The next part is the slowest journey yet. Slowly, slowly, so unbelievably, agonizingly, beautifully slowly, he takes away the last barrier between me and him. Then his hands settle on my thighs, fingertips digging in just enough to be noticed, and he says, “Spread for me, pretty girl.”
I do.
He bends his head between my legs and kisses, once, the crease where my thigh meets the rest of me. Then the other one. Then he says, against the skin of my hipbone, “I can’t believe I almost lost you today.”
I stutter out, “Wh-wha?—”
“Don’t ever do that again.” His mouth moves to the soft of my belly. The baby is in there. He kisses the spot, very gently, then again. “If he ever tries to take you from me again, swear you’ll come find me. Come hell or high water, you’ll find me. Yes?”
“Okay,” I whisper.
“Say it again.”
“I’ll find you.”
“Good girl.”
He says it without thinking, and this time, for the first time, I don’t flinch. I just close my eyes and let the sweetness of his kisses transport me to somewhere else entirely.

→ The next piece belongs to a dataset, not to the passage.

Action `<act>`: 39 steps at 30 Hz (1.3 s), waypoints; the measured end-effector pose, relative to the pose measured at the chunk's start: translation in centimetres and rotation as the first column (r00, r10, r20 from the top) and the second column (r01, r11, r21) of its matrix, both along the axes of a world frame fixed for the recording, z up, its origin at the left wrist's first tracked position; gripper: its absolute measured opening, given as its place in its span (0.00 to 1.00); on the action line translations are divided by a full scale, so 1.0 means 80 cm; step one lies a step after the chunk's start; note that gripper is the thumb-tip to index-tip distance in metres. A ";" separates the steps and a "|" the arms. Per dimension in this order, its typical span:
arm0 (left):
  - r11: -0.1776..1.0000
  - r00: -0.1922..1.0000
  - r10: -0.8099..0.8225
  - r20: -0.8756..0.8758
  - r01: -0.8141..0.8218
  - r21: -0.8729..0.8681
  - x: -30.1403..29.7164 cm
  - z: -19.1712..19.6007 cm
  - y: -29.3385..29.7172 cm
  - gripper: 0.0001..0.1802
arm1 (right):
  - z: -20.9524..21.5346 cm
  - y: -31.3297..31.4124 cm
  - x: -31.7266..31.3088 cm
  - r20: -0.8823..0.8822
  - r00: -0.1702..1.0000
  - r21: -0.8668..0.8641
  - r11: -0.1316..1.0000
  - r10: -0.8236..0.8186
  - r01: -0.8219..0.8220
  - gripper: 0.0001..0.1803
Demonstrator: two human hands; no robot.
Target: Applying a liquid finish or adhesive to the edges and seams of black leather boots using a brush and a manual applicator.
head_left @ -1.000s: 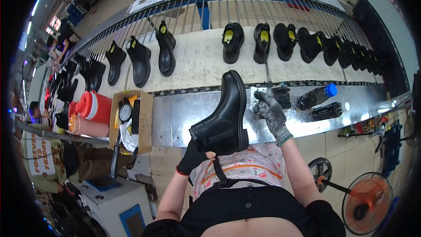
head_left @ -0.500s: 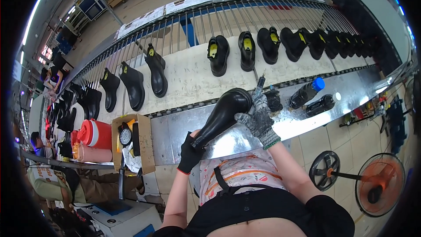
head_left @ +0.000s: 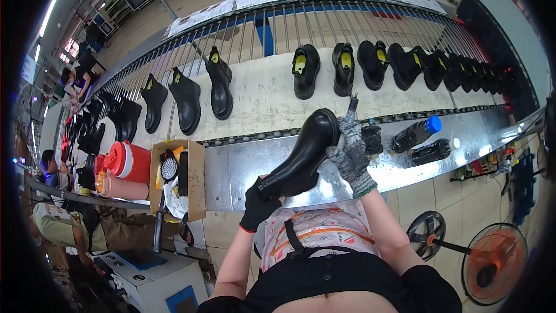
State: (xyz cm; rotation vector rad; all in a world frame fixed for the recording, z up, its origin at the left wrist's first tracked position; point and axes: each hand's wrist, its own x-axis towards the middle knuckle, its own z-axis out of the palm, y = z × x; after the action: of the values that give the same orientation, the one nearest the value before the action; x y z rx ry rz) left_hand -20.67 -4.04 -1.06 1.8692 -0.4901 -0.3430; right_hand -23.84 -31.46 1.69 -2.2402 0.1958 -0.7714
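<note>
A black ankle boot (head_left: 305, 153) lies tilted on its side above the metal bench (head_left: 231, 168), toe pointing up and away. My left hand (head_left: 256, 204), in a black glove, grips the boot at its opening. My right hand (head_left: 351, 153), in a grey knit glove, presses against the boot near the toe and holds a thin brush-like tool (head_left: 351, 106) whose tip sticks up past the fingers.
Several black boots (head_left: 305, 69) stand on the pale conveyor (head_left: 260, 93) beyond the bench. Two dark bottles (head_left: 415, 134), one blue-capped, lie at right. A cardboard box (head_left: 175, 177) of brushes and a red jug (head_left: 126, 161) sit at left. An orange fan (head_left: 492, 262) stands lower right. Other people work at far left.
The boot stood upright a second ago; it has been tipped over onto its side, toe away. My right hand moved from beside the bench onto the boot's toe.
</note>
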 end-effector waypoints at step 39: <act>0.793 0.831 0.106 0.546 -0.402 0.458 0.078 -0.034 0.101 0.10 | -0.151 -0.021 -0.130 -0.351 0.915 0.730 0.553 -0.202 0.402 0.17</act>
State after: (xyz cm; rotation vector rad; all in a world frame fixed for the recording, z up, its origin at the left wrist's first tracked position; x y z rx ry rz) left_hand -14.40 4.04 -3.80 2.5917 -0.4869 0.2362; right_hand -34.25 -33.17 -10.37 -1.4109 0.8919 -0.4418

They roam up and down, left and right, taking sweeping passes closer and closer to my center. He’s not fast. I keep expecting him to be all impatience and forward motion, this beautiful, violent man whose default speed is kill the thing now.
But in bed, he is patient as a saint. It feels like hours before he finally goes to where I need him most, and even then, he nibbles and flicks his tongue around my outer lips for a long, long time.